Books of short stories, it turns out, are great for times when you cannot concentrate on a full novel. Nerys (pictured below) arrived on the scene on the 12th of April, a contradiction of teeth and cuddles, and so my attention has been somewhat divided. Short stories, I thought. This is where to go!
My wonderful friend Alice Slater, who runs the fabulous Short Story Salon at Waterstones Gower Street, confirmed this idea a solid one, as she often recommends them to new parents. My child may be furrier than average but her attention needs are quite up there.
Anyway, onto the book.
This stunning collection of short stories is the brainchild of Sceptre, a literary and non fiction imprint of Hodder and Staughton. Not your typical collection about romance, How Much a Heart Can Hold features a single story for each of the seven types of love – la douleur exquisite, eros, agape, pragma, philautia, mania and storge.

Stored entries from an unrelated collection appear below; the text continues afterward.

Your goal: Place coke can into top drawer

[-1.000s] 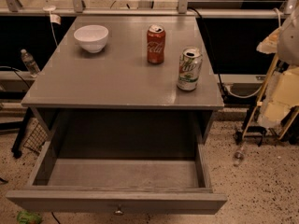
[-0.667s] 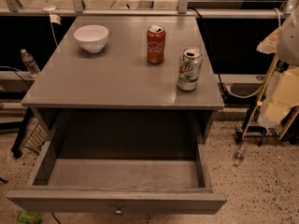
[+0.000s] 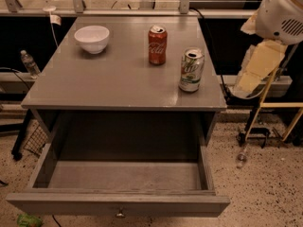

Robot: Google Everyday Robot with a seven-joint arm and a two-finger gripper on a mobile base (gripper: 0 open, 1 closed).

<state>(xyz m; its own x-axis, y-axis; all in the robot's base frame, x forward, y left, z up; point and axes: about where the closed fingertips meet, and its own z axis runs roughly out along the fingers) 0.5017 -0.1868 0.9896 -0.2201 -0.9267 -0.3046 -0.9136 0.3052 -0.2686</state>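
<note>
The coke can (image 3: 157, 44) is red with white script and a silver top. It stands upright at the back middle of the grey cabinet top (image 3: 109, 79). The top drawer (image 3: 124, 176) is pulled fully out below the cabinet top and its inside is bare. Its flat front panel carries a small round knob (image 3: 120, 214) at the bottom edge of the view. My gripper does not show. Only a white arm housing (image 3: 281, 12) and a cream-coloured part (image 3: 258, 64) below it appear at the right edge, beside the cabinet and apart from the can.
A white-and-green soda can (image 3: 191, 70) stands upright near the right front of the cabinet top, in front and to the right of the coke can. A white bowl (image 3: 92, 38) sits at the back left. A metal stand (image 3: 267, 122) and cables are on the speckled floor to the right.
The white arm housing at the right edge has shifted slightly upward. The cans, the bowl and the drawer have not moved.
</note>
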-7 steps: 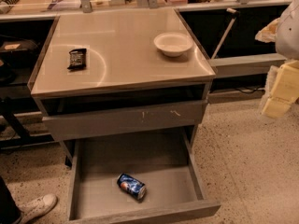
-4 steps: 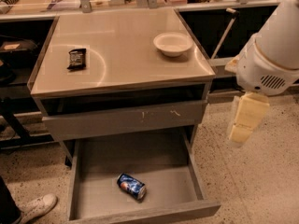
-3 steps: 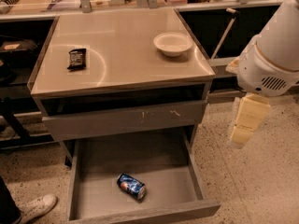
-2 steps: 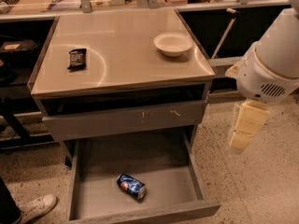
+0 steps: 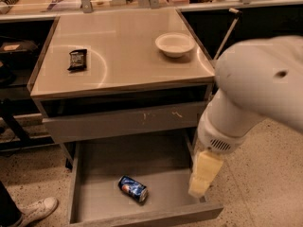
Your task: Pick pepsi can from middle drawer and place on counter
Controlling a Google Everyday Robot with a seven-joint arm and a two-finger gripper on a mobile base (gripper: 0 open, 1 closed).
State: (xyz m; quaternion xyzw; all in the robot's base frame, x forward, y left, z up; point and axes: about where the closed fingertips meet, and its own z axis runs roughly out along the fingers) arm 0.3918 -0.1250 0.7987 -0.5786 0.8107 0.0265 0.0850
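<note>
Pepsi can (image 5: 133,189) lies ungrasped in the open middle drawer (image 5: 94,183); my tool (image 5: 204,174) hangs over its right wall, grip state I cannot tell; pick and tabletop (image 5: 128,51) placement are left.

No word, number or sign can be read in this view.

- Pepsi can (image 5: 133,188): lies on its side on the floor of the middle drawer (image 5: 161,162). The blue body carries a round red-and-white logo near one end. Any lettering beside the logo is too small to read.
- Black snack packet (image 5: 77,59): lies flat on the desk (image 5: 132,56). Its face shows pale markings that cannot be read.
- Drawer front (image 5: 118,122): pale marks near the middle are scratches, not characters.
- Pincer (image 5: 199,189): cream-coloured, hangs over the right wall of the middle drawer, to the right of the pepsi can and apart from it.
</note>
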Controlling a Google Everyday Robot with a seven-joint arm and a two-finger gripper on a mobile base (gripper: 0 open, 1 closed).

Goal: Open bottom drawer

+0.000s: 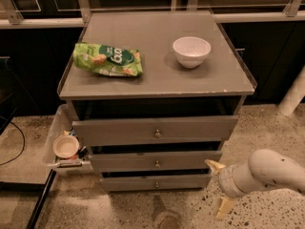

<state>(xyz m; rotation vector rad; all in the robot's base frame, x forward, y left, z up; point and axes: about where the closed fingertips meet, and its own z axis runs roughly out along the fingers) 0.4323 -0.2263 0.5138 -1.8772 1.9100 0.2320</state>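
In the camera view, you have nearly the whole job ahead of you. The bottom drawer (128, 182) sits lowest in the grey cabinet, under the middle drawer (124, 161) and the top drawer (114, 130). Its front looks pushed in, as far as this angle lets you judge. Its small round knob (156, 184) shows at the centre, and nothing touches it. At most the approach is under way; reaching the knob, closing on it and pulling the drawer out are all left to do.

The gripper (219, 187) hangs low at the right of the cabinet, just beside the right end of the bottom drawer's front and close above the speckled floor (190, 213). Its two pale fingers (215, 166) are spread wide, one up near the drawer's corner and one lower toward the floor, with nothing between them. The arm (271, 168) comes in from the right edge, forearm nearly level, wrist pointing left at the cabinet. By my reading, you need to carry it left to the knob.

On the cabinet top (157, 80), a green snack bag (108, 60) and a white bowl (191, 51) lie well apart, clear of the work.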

The paperback edition, due out in August, also features an eighth story by Phoebe Roy about love changing over the seasons. A long time fan of Phoebe’s tweets and writing, I’m very much looking forward to this addition.
The collection boasts an impressive array of artists.
Rowan Hisayo Buchanon‘s take on la douleur exquisite (the sweet pain of unrequited or unreturned love) Before It Disappears follows Joy, an anorexic woman who refuses to eat and the husband who desperately wants to save her. This story is visceral and reminiscent of The Vegetarian by Han Kang.
One More Thing Coming Undone is a great story of first, burning loves you cannot forget by D.W. Wilson – tactile, melancholy and rich in Canadian life.
This is followed by a great short story White Wine about siblings battling racism and microaggressions after their mother’s death by Nikesh Shukla. I’m already a big fan of Nikesh’s work, though I am yet to explore any of his novels – a treat for later this year.
Donal Ryan explores complex mental health problems and obsession in Magdalena, Who Slips Sometimes. This is a furious, messy story that rips through the pages.
Codas by Carys Bray, covering familial love, is one of my favourites of the collection. Louise struggles to balance her roles of daughter and mother when her father has an accident at a football game. A gentle, lovely family tale.
The Love Story by Grace McCleen follows a young girl dealing with the beginnings of understanding romance and desire as concepts, but struggles to align them with her parents.
Bernadine Evaristo closes the collection with her take on love for humanity, writing as God. It truly is an impassioned essay about the cruelties of the world as much as a piece of fictional writing.
This is a really interesting collection
What to read next:
- An Account of the Decline of the Great Auk by Those Who Saw It by Jessie Greengrass
- The Opposite of Loneliness by Marina Keegan
- Trash by Dorothy Allison
Thank you kindly to Sceptre for sharing the copy with me.
The following stories require trigger warnings:
- Before It Disappears: anorexia, eating disorders, self harm.
- The Human World: sexual abuse, child sexual abuse, references to suicide.